#### [PROBLEM REQUIREMENTS]
Give back the listing word for word, from top to bottom.
[RECORDED DATA Boundary: Start]
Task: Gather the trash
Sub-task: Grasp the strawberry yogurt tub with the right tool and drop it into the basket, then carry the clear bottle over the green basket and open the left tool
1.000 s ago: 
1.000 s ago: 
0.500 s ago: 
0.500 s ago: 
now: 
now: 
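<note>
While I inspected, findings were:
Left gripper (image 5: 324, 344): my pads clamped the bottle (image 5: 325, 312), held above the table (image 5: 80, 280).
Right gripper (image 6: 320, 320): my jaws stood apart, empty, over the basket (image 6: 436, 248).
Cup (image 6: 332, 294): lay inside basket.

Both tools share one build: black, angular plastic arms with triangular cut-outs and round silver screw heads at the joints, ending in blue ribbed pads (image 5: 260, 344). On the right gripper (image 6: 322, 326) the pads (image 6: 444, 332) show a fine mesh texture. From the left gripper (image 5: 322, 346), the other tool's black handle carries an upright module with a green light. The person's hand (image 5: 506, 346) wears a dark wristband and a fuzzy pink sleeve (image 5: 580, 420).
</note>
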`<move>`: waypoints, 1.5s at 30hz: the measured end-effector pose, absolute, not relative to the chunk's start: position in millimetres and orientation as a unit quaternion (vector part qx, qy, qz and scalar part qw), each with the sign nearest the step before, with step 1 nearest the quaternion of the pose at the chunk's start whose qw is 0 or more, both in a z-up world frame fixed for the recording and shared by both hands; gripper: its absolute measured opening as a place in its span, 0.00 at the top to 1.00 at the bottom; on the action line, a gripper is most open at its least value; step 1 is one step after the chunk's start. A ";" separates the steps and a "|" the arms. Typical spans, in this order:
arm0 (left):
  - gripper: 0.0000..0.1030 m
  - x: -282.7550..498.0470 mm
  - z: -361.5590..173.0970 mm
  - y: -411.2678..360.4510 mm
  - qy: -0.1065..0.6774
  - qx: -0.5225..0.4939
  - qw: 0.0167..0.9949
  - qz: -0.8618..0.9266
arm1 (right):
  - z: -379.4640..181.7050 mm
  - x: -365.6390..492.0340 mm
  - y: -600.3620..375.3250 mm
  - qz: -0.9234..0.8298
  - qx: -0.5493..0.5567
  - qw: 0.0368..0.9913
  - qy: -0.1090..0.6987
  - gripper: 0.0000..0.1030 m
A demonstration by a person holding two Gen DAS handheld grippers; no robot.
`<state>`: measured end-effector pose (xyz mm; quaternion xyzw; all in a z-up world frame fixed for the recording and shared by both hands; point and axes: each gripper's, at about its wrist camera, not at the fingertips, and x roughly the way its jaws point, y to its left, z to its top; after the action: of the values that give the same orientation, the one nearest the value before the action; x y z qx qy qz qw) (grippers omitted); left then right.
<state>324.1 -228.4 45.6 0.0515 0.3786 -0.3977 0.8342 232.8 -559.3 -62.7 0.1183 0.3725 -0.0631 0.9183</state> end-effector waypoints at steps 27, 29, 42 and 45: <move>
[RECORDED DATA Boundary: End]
#### [COMPLETED EXERCISE]
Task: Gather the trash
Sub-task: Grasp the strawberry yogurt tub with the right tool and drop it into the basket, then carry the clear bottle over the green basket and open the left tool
1.000 s ago: 
1.000 s ago: 
0.500 s ago: 
0.500 s ago: 
now: 
now: 
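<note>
While I inspected, findings were:
Left gripper (image 5: 324, 344): my pads clamped the bottle (image 5: 325, 312), held above the table (image 5: 80, 280).
Right gripper (image 6: 320, 320): my jaws stood apart, empty, over the basket (image 6: 436, 248).
Cup (image 6: 332, 294): lay inside basket.

Both tools share one build: black, angular plastic arms with triangular cut-outs and round silver screw heads at the joints, ending in blue ribbed pads (image 5: 260, 344). On the right gripper (image 6: 322, 326) the pads (image 6: 444, 332) show a fine mesh texture. From the left gripper (image 5: 322, 346), the other tool's black handle carries an upright module with a green light. The person's hand (image 5: 506, 346) wears a dark wristband and a fuzzy pink sleeve (image 5: 580, 420).
</note>
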`<move>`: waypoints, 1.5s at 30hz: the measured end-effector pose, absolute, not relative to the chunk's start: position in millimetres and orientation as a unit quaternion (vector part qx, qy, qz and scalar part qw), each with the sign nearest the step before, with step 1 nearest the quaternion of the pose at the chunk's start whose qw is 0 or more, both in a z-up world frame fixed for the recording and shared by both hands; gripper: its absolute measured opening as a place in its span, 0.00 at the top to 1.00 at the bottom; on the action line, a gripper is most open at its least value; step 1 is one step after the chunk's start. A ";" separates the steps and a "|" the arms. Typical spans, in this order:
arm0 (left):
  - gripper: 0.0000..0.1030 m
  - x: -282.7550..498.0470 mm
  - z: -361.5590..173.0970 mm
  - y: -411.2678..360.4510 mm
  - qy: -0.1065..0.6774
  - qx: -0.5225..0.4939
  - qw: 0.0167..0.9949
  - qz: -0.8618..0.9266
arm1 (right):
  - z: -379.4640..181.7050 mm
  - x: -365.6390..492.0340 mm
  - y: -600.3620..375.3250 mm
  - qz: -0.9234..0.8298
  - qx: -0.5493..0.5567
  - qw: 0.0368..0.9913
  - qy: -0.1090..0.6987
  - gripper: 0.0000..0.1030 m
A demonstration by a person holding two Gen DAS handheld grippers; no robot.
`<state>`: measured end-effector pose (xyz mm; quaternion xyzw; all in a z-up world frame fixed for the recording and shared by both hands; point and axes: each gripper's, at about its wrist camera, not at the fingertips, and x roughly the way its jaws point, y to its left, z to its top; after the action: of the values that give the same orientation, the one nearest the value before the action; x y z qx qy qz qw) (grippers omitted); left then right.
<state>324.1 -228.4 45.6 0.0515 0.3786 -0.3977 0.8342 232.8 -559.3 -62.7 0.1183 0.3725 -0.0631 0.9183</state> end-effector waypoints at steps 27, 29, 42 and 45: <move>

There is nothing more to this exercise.